This article is part 2 of a three part series on the PERF (linux-tools) performance measurement and profiling system.
- In part 1, I demonstrate how to use PERF to identify and analyze the hottest execution spots in a program. Part 1 covers the basic PERF commands, options and software performance events.
- Part 2 introduces hardware performance events and demonstrates how to measure hardware events across an entire application.
- Part 3 uses hardware performance event sampling to identify and analyze program hot-spots.
Each article builds on the usage and background information presented in the previous articles. So, if you’ve arrived here through a Web search, please scan the preceding articles for background. All articles use the same two example programs:
- Naive: Naive matrix multiplication program (textbook algorithm).

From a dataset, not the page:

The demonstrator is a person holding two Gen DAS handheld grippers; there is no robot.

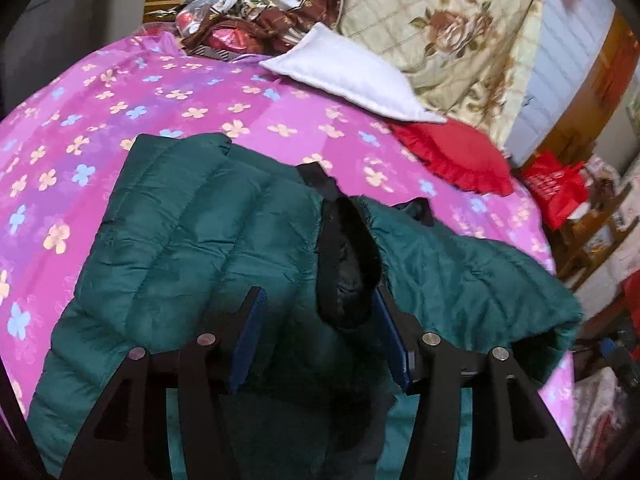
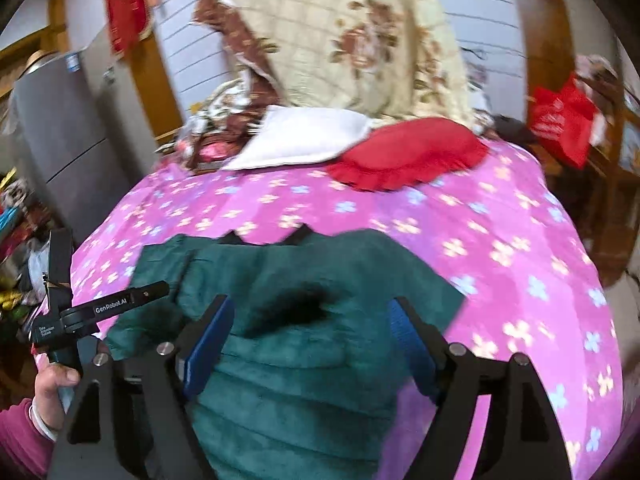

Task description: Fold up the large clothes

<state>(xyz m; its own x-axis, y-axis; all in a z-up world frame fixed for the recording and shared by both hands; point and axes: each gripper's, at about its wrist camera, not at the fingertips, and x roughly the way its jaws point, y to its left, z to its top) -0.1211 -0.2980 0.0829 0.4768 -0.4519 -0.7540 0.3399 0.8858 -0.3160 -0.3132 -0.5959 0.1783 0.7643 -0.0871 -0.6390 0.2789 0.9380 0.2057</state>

- Interchange: An improved matrix multiplication program (loop nest interchange algorithm).
The textbook algorithm has known performance issues due to its memory access pattern. The loop nest interchange algorithm has a different access pattern which reads/writes data more efficiently.
Author: P.J. Drongowski
Introduction
This article introduces performance events and counters, and shows how to use them to make basic measurements of application program behavior using PERF. I primarily use the perf stat command in this article.
PERF, which is part of the linux-tools package, is an infrastructure and suite of tools for collecting and analyzing performance data. You should install the version of PERF that matches the version of your Linux kernel. The data below were collected on a Raspberry Pi 2 (second generation, BCM2836 processor, ARMv7 Cortex-A7) using Raspbian Wheezy 3.18.9+v7+. Therefore, I installed linux-tools-3.18. Enter:
uname -a
to identify the kernel on your test platform. Then, enter:
sudo apt-get linux-tools-X.Y
to install PERF, replacing X and Y with the major and minor version numbers of the kernel (e.g., linux-tools-3.18).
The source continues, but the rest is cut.